Deep Anomaly Detection
Overview
ITML’s Deep Anomaly Detection Module is a powerful AI engine designed for detecting rare or unexpected behaviors in complex, sequential datasets — particularly suited to cybersecurity, IoT, and resource monitoring scenarios. Developed within the TEACHING project, the module operates as an unsupervised intrusion detection system, leveraging autoencoders combined with LSTM networks to learn the normal behavior of time-series data and flag deviations as potential anomalies.
Capabilities
At its core, the module adopts the “learning feature representations of normality” paradigm, using a deep LSTM-Autoencoder (LSTM-AE) architecture. This setup is optimized for multivariate sensor data and can track long-term dependencies in time-series streams — critical for accurate detection of subtle or delayed anomalies. By compressing input data into low-dimensional embeddings and reconstructing it, the model evaluates reconstruction error to infer how well new data conforms to the learned patterns of normal behavior.

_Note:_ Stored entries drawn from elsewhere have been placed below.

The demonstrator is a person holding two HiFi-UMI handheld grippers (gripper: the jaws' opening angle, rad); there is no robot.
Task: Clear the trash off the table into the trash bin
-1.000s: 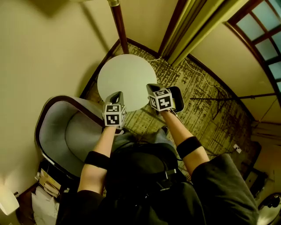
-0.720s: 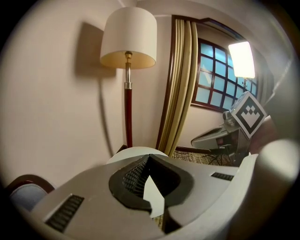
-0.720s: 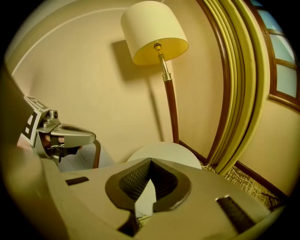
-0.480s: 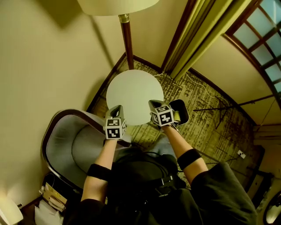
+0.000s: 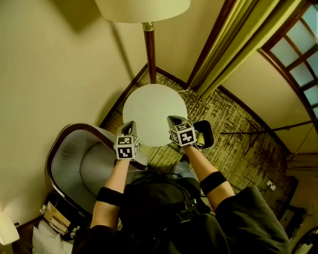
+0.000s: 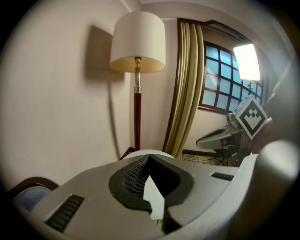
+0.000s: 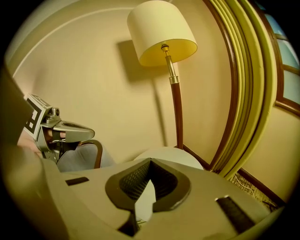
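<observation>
The round white table (image 5: 155, 106) has a bare top; I see no trash on it. A black trash bin (image 5: 207, 130) stands on the carpet at its right, with a pale yellowish item (image 5: 200, 141) inside. My left gripper (image 5: 130, 125) hangs at the table's near-left edge, shut with nothing in it. At the near-right edge, beside the bin, my right gripper (image 5: 172, 119) is also shut and empty. In the left gripper view the left gripper (image 6: 149, 157) has its jaws together over the table (image 6: 145, 153). The right gripper (image 7: 150, 161) looks the same above the table (image 7: 171, 157).
A floor lamp (image 5: 149, 54) with a cream shade (image 5: 143, 9) stands behind the table by the wall. A grey armchair (image 5: 74, 158) is at my left. Curtains (image 5: 223, 47) and a window (image 5: 298, 49) are at the right. A cord (image 5: 233, 101) lies on the patterned carpet.
Both grippers have shifted a little to the left relative to the table, still shut. The head view has tilted so the lamp shade now shows and the table sits lower.
</observation>
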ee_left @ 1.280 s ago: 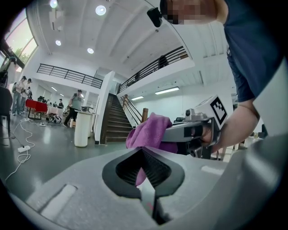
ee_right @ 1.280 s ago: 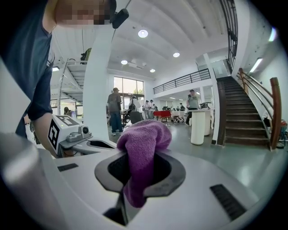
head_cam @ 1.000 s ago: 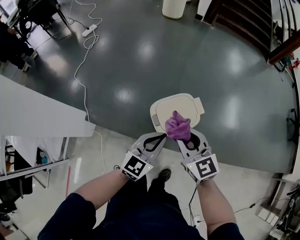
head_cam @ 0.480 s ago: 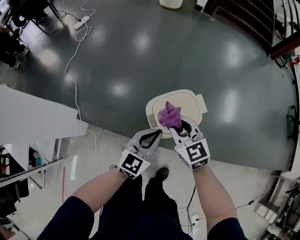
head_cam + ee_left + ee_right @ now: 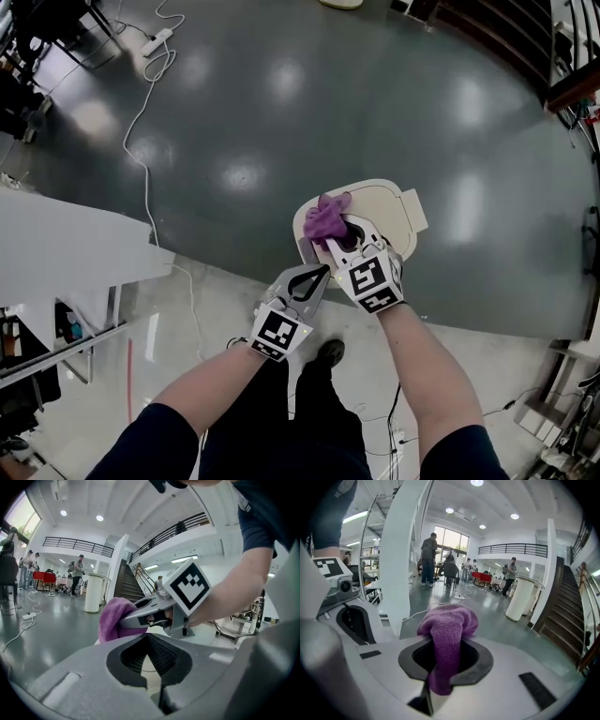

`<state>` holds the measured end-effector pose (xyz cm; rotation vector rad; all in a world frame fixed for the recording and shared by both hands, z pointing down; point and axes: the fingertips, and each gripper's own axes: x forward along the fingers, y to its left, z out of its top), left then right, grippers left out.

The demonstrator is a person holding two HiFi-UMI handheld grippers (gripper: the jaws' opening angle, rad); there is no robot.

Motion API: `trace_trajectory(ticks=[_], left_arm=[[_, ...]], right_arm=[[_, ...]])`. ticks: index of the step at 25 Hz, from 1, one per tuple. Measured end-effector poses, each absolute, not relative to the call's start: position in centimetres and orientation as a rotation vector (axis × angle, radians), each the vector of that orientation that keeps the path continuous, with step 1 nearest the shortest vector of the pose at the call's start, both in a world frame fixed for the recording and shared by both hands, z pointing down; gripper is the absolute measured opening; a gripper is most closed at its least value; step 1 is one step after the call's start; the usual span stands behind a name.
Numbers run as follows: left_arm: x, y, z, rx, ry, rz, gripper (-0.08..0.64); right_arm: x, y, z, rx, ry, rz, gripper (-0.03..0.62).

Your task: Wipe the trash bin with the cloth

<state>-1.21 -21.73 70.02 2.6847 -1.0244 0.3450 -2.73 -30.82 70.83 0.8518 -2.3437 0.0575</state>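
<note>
The trash bin [image 5: 380,208] has a cream lid and stands on the dark floor right in front of me. My right gripper [image 5: 330,240] is over the lid's left part, shut on a bunched purple cloth [image 5: 324,221] that rests on the lid. In the right gripper view the cloth [image 5: 447,632] sticks up out of the gripper [image 5: 440,667]. My left gripper [image 5: 319,273] hovers just near of the bin's front left edge, shut and holding nothing. In the left gripper view it [image 5: 150,667] points at the cloth [image 5: 114,618].
A white cable [image 5: 141,141] runs over the floor to a power strip [image 5: 157,39] at far left. A white panel [image 5: 66,248] juts in from the left. Stairs [image 5: 569,620] rise at right. A tall white bin [image 5: 519,598] and several people stand far off.
My right gripper has carried the cloth forward and left, from the lid's near edge onto its left part. The left gripper stays close beside it.
</note>
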Motion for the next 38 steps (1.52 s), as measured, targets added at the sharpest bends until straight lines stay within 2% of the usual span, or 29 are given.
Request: trace_trajectory(ticks=[8, 17, 38], left_arm=[[-0.2, -22.3, 73.2, 2.663, -1.008, 0.402, -0.009], [0.5, -21.7, 75.1, 2.644, -0.998, 0.439, -0.009], [0.6, -21.2, 76.1, 2.657, -0.998, 0.493, -0.009]], right_arm=[[-4.0, -33.1, 74.7, 0.720, -2.193, -0.067, 0.070], [-2.6, -34.3, 75.1, 0.699, -2.143, -0.156, 0.071], [17.5, -39.0, 76.0, 1.180, -1.950, 0.150, 0.071]])
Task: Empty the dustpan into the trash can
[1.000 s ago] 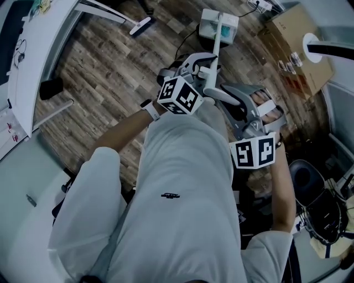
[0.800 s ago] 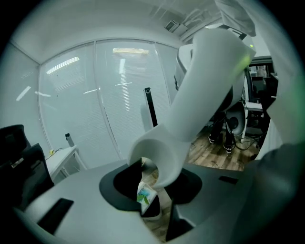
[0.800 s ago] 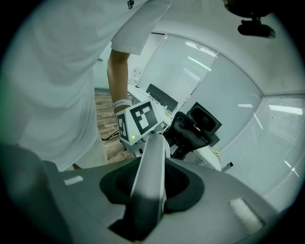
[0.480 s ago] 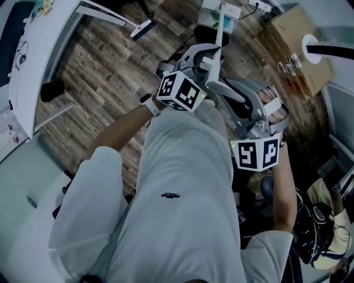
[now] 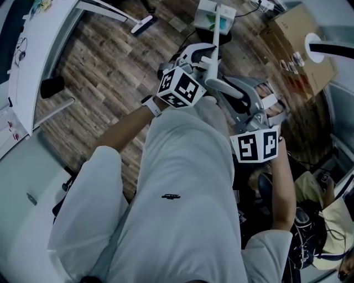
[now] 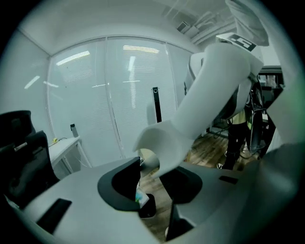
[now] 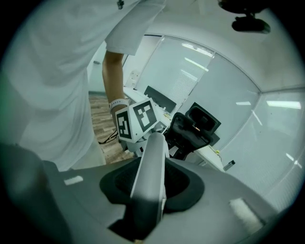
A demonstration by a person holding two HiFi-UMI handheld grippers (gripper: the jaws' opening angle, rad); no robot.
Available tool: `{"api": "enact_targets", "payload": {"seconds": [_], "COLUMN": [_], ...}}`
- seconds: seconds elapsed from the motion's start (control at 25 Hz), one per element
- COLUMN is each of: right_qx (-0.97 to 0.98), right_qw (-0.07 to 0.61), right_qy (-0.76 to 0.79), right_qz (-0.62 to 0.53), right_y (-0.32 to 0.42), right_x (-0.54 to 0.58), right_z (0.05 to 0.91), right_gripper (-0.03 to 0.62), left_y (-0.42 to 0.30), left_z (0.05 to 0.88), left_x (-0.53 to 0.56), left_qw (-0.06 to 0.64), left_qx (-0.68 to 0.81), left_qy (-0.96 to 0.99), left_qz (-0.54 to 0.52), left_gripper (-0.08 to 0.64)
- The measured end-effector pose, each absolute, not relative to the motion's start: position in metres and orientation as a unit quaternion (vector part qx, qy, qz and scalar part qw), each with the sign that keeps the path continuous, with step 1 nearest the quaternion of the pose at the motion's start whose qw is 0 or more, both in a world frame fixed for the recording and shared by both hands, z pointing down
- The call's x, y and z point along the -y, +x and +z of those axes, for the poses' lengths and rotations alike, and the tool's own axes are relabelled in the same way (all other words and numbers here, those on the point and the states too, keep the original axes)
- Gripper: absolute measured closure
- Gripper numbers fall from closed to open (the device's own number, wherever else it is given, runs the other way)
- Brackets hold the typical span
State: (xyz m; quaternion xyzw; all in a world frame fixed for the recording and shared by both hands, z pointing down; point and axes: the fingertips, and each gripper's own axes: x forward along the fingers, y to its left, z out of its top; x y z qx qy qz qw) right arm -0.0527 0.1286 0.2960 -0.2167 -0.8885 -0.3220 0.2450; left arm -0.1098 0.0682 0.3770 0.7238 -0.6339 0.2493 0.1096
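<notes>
The white dustpan [image 5: 213, 15], with something teal in it, hangs over the wooden floor at the top of the head view. Its long white handle [image 5: 217, 38] runs back to both grippers. My left gripper [image 5: 202, 55] holds the handle where it curves [image 6: 190, 119]. Its jaws have just been opening a little, and the handle is still between the pads. My right gripper [image 5: 235, 91] is shut on the pale bar of the handle's near end [image 7: 150, 167]. I cannot make out a trash can for certain.
A cardboard box [image 5: 296, 50] stands at the top right and a white desk [image 5: 33, 55] runs along the left. A white floor tool [image 5: 141, 25] lies at the top. A person in yellow [image 5: 326, 204] crouches at the lower right beside dark gear and cables.
The dustpan has drifted slightly toward the top of the view. A person in yellow has come into view at the lower right. Both grippers keep their hold.
</notes>
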Motion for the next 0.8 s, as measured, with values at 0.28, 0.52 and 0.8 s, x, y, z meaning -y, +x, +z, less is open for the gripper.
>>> {"api": "enact_targets", "payload": {"seconds": [0.28, 0.52, 0.8], "right_qx": [0.897, 0.891, 0.893], "right_qw": [0.242, 0.238, 0.232], "right_qy": [-0.189, -0.184, -0.160], "right_qz": [-0.319, -0.341, -0.352], "right_y": [-0.054, -0.056, -0.054], "right_x": [-0.125, -0.127, -0.116], "right_z": [0.283, 0.274, 0.256], "right_gripper": [0.463, 0.463, 0.463], "left_y": [-0.108, -0.111, -0.110], "left_z": [0.366, 0.353, 0.331], "left_x": [-0.068, -0.061, -0.047], "left_qw": [0.084, 0.059, 0.035], "left_qx": [0.632, 0.631, 0.628], "left_qy": [0.727, 0.728, 0.733], "left_qz": [0.253, 0.262, 0.259], "left_gripper": [0.442, 0.445, 0.445]}}
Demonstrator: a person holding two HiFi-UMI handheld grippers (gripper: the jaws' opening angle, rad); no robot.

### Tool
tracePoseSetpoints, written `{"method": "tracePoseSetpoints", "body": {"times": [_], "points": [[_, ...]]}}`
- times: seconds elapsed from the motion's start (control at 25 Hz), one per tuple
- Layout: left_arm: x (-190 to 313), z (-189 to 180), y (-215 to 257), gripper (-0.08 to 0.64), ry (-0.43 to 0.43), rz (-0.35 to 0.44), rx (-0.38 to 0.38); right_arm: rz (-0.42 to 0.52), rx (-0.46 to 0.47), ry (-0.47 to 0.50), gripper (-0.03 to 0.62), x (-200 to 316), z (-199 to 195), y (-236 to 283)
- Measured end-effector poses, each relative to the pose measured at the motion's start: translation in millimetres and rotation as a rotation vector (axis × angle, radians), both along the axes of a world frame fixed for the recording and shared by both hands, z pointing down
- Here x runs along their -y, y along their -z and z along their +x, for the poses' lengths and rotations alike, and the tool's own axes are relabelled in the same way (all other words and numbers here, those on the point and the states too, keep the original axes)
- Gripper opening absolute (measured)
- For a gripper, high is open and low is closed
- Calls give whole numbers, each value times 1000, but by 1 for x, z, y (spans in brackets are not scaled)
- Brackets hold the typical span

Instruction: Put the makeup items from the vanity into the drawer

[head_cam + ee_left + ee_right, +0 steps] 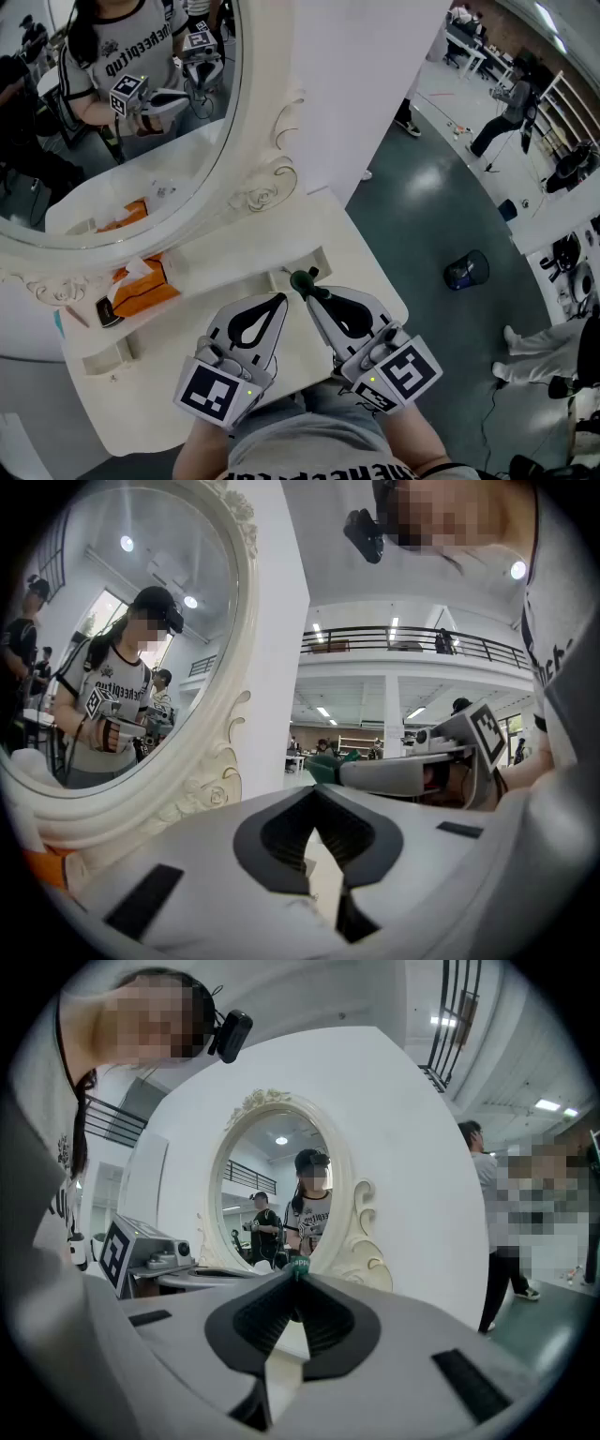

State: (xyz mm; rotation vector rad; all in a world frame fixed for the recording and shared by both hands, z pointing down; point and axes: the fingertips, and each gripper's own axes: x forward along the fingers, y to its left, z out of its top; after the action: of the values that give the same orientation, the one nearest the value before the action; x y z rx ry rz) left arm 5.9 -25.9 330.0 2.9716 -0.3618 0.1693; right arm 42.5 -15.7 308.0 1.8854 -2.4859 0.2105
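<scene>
Green item (small) in right tool

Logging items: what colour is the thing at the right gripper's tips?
Item: dark green, clearest in the head view.

Off to the right the grey-green floor has a small blue bin sitting on it, out on its own. Far right, someone in dark clothes is standing, and a person in white trousers is at the near right edge. There's a plain white wall panel at the back. On the left is an orange tissue pack with white paper poking out, and there's an upper-level railing way off in the distance
</scene>
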Motion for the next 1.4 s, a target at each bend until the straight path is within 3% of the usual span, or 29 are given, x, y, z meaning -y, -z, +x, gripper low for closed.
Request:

detects cyber intrusions and
system anomalies in real-time
uses LSTM-Autoencoder (LSTM-AE)
architecture
transform reconstruction errors
into anomaly scores
flag deviations as potential anomalies
Approach
Once trained on “normal” data, the system uses the Mahalanobis distance to transform reconstruction errors into anomaly scores, offering a more nuanced detection mechanism than binary classification. This statistical approach models normal error distributions and flags data points based on probabilistic thresholds, enhancing precision and recall. The architecture avoids the need for large labelled datasets, making it practical for real-world deployments where anomalies are rare and hard to annotate.
Key Benefits
Originally deployed for monitoring network traffic and detecting intrusions as part of an AI-as-a-Service cybersecurity toolkit, the module’s design is general enough for broader use cases. These include biometric anomaly detection, runtime deviation monitoring, resource consumption tracking, or any scenario involving high-dimensional, unlabelled sequential data. The combination of deep learning, statistical modeling, and unsupervised training makes this module a highly effective and flexible solution for modern anomaly detection needs.